Senate pushes for law allowing recall of Nominated MCAs

In its report, the committee also recommends an alternative path that would involve amending Section 9 of the Political Parties Act and its Second Schedule to allow political parties to manage the recall of nominated MCAs.
Nominated Members of County Assemblies (MCAs) who fail to perform their roles could soon be subject to recall by the public if recommendations by a Senate committee are adopted. The Senate Justice and Legal Affairs Committee has proposed amendments to the County Government Act to introduce a clear legal framework for recalling nominated MCAs—mirroring existing provisions for elected ward representatives.
The committee, led by Wakili Hillary Sigei (Bomet), wants the law changed to define the specific grounds for recall, outline the process for initiating it, and designate institutions to supervise the procedure.
In its report, the committee also recommends an alternative path that would involve amending Section 9 of the Political Parties Act and its Second Schedule to allow political parties to manage the recall of nominated MCAs.
“We propose the enactment of the relevant legislation that provides for a participatory and transparent mechanism that allows members of the public, including Youth and Persons with Disabilities, to initiate recall proceedings against nominated MCAs where there is sufficient cause,” states part of the report.
The report, tabled in response to a petition by Nakuru resident Laban Omusundi, who also serves as Executive Director of the Grassroot Civilian Oversight Initiative, urges Parliament to correct what he described as a legal gap.
Omusundi told the Senate that while voters can recall elected MCAs, there is currently no structure to allow the public to recall nominated members, especially those representing youth and Persons with Disabilities.
The committee agreed, noting that the lack of recall provisions for nominated MCAs has created a loophole in accountability. “A failure of the nominated MCA to represent a particular interest may be recalled by the political party members,” the report notes.
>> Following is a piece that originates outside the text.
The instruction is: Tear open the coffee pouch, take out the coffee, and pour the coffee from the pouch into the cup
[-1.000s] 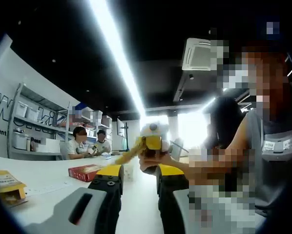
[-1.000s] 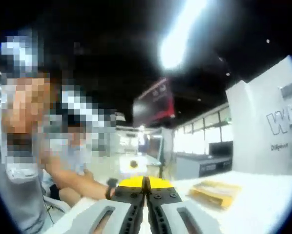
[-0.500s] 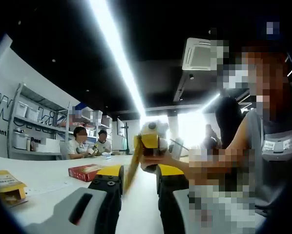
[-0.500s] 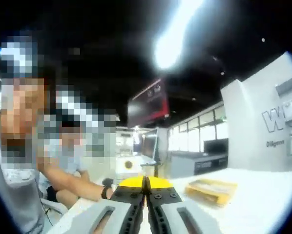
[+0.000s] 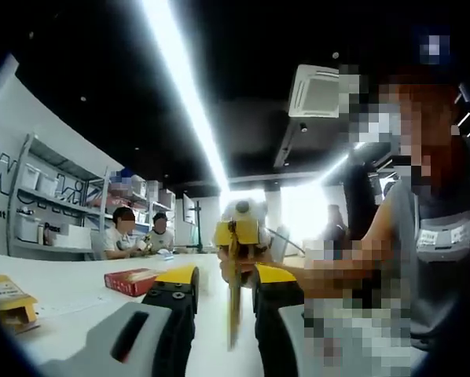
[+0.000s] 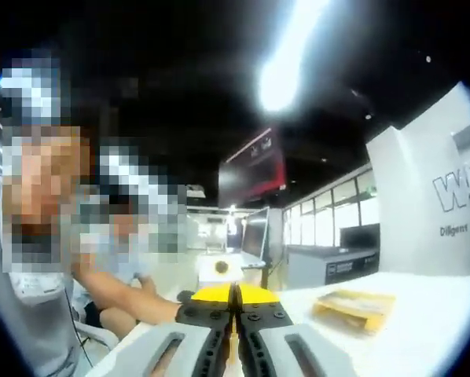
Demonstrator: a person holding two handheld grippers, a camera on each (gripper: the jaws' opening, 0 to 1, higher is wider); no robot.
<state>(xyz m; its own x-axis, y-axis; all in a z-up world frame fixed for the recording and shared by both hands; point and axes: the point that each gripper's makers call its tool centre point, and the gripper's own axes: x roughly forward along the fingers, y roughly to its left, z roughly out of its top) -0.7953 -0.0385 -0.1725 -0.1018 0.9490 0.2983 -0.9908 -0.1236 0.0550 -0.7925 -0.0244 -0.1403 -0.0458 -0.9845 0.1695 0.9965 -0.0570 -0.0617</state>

The proposed changes would require the legislation to spell out the process through which the public can initiate such recalls, including public petitions, minimum support thresholds, timelines, and safeguards against abuse.
In supporting the changes, the committee pointed out that current laws already provide a process for recalling elected MCAs that is largely based on provisions in the Elections Act. These include submitting a formal petition to the Independent Electoral and Boundaries Commission (IEBC), gathering signatures from registered voters in the ward, and eventually holding a recall election if conditions are met.
However, the recall process must be backed by a High Court judgment confirming the stated grounds, to ensure compliance with legal and procedural fairness. The petitioner must also be a registered voter in the ward concerned, a requirement the committee noted has, in some cases, barred eligible voters from initiating the process, making it discriminatory.
The senators now want these procedures extended to nominated MCAs, and for county assemblies to be legally mandated to strengthen internal oversight over the conduct and performance of all MCAs.
“The Act therefore creates a disparity in measures of accountability between elected and nominated MCAs, without considering that both the elected and nominated MCAs hold decision-making and oversight roles in County Assemblies,” the report states.
The committee also calls for strict adherence to Article 10 of the Constitution—especially on transparency, accountability, and public participation—for all MCAs. They want these principles to be enforced with clear consequences in place for nominated MCAs who fail to uphold them.
During public participation, the Kenya Law Reform Commission (KLRC) backed the proposal and reminded the committee that the right of recall for members of Parliament is already enshrined in Article 104 of the Constitution. That article allows voters to recall MPs under Articles 97 and 98 and directs Parliament to develop the necessary legislation outlining both the grounds and procedures for such action.
KLRC added that any recall attempt must be initiated at least 24 months after the election and no later than 12 months before the next general election. The recall must also be supported by a High Court judgment confirming the grounds cited.
In conclusion, the committee believes that extending recall provisions to nominated MCAs would promote fairness, accountability, and inclusivity, especially for vulnerable groups such as youth and persons with disabilities, who often rely on nominated representatives to champion their issues.